§ What to produce
Scan the entries below. Return every line that includes "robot".

(Data excerpts)
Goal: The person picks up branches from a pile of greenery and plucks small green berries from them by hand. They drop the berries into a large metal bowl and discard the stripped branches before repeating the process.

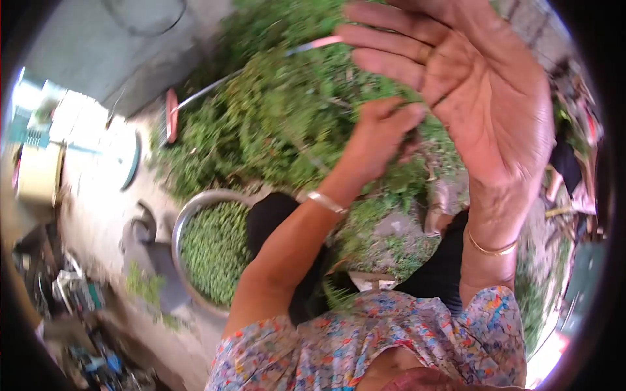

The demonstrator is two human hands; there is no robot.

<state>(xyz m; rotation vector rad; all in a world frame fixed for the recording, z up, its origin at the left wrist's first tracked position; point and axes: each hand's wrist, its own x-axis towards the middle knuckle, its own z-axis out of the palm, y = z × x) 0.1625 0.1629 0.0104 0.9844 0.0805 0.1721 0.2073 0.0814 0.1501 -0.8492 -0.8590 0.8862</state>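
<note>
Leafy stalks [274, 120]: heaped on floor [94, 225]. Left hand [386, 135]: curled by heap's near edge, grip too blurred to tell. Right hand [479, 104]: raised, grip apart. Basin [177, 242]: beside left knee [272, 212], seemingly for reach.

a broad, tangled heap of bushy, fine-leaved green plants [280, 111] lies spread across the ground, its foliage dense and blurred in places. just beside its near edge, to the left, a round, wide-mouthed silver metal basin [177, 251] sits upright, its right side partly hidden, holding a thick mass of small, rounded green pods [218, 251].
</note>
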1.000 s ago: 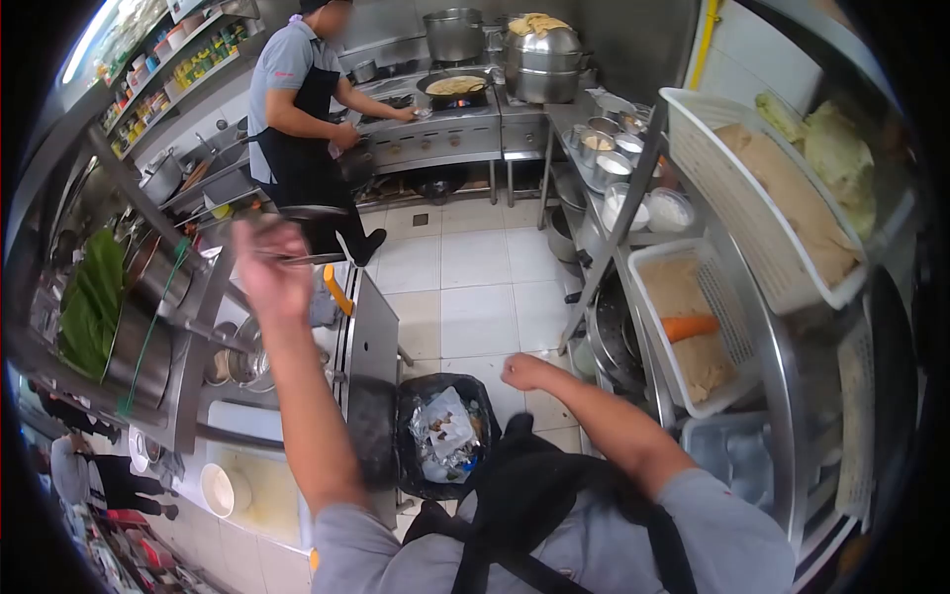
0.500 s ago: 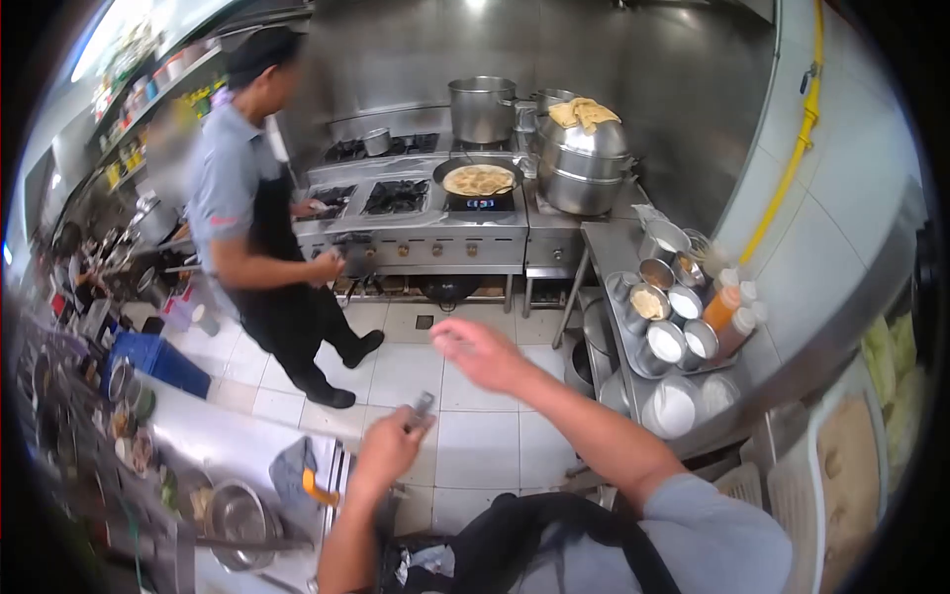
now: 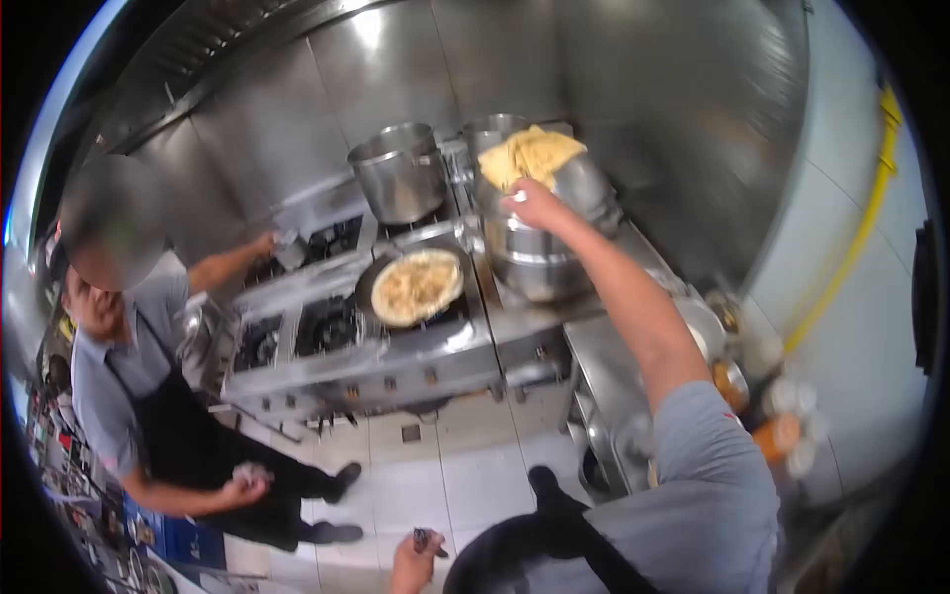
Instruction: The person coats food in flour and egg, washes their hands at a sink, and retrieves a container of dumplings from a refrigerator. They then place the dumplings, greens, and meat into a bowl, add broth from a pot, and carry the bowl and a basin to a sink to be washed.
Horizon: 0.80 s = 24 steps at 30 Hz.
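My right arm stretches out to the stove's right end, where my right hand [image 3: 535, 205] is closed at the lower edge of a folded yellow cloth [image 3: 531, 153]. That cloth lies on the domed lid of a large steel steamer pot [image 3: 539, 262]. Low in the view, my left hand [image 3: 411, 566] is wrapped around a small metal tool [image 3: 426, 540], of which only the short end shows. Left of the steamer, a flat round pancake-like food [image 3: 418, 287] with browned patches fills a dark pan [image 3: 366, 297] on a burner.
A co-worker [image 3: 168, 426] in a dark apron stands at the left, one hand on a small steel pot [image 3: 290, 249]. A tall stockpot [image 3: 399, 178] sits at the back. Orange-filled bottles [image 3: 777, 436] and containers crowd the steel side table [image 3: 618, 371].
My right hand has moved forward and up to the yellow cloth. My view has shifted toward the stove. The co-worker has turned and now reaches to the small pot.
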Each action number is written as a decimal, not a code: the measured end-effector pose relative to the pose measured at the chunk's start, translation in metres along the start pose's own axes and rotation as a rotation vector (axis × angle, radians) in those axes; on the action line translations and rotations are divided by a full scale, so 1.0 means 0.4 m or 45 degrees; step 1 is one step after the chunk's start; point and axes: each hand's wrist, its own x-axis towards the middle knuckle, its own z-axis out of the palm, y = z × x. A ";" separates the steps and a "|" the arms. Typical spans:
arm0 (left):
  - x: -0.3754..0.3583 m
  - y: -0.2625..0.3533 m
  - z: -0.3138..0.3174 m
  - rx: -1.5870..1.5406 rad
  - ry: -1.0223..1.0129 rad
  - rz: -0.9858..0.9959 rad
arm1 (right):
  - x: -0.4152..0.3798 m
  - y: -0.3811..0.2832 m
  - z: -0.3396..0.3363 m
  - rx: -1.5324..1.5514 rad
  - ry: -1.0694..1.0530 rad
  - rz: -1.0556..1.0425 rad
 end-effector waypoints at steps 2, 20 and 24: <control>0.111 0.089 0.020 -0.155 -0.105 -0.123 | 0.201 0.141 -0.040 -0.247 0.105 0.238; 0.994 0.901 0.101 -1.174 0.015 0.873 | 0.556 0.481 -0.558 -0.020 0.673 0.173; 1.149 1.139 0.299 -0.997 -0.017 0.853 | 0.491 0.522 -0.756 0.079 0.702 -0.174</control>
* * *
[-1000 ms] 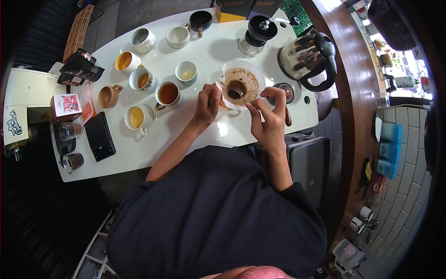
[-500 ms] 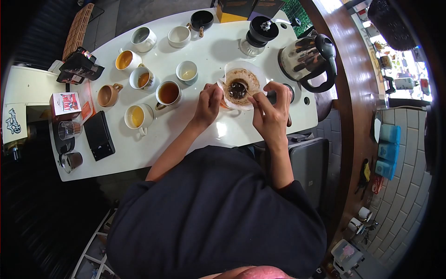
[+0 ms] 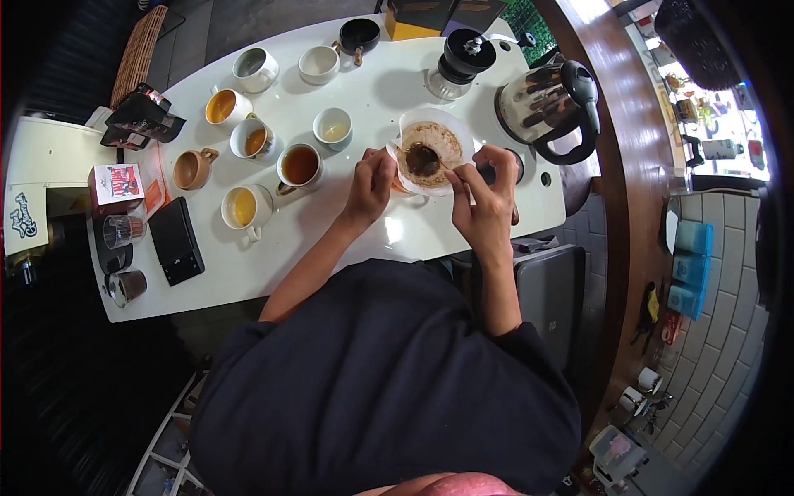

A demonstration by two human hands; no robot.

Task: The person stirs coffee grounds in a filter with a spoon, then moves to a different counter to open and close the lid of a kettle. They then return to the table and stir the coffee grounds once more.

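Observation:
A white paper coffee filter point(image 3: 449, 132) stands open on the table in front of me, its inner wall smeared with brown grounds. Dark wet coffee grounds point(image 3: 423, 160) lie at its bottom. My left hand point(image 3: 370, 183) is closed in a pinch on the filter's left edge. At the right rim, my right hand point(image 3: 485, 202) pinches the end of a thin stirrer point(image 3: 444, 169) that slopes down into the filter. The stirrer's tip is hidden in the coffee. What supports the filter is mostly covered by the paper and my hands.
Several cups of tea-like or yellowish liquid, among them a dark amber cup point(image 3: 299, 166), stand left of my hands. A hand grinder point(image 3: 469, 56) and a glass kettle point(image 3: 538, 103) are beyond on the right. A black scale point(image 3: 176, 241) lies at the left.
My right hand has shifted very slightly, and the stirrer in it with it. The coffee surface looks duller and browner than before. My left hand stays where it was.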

§ Answer for this exercise
The demonstrator is two human hands; there is no robot.
A demonstration by two human hands; no robot.

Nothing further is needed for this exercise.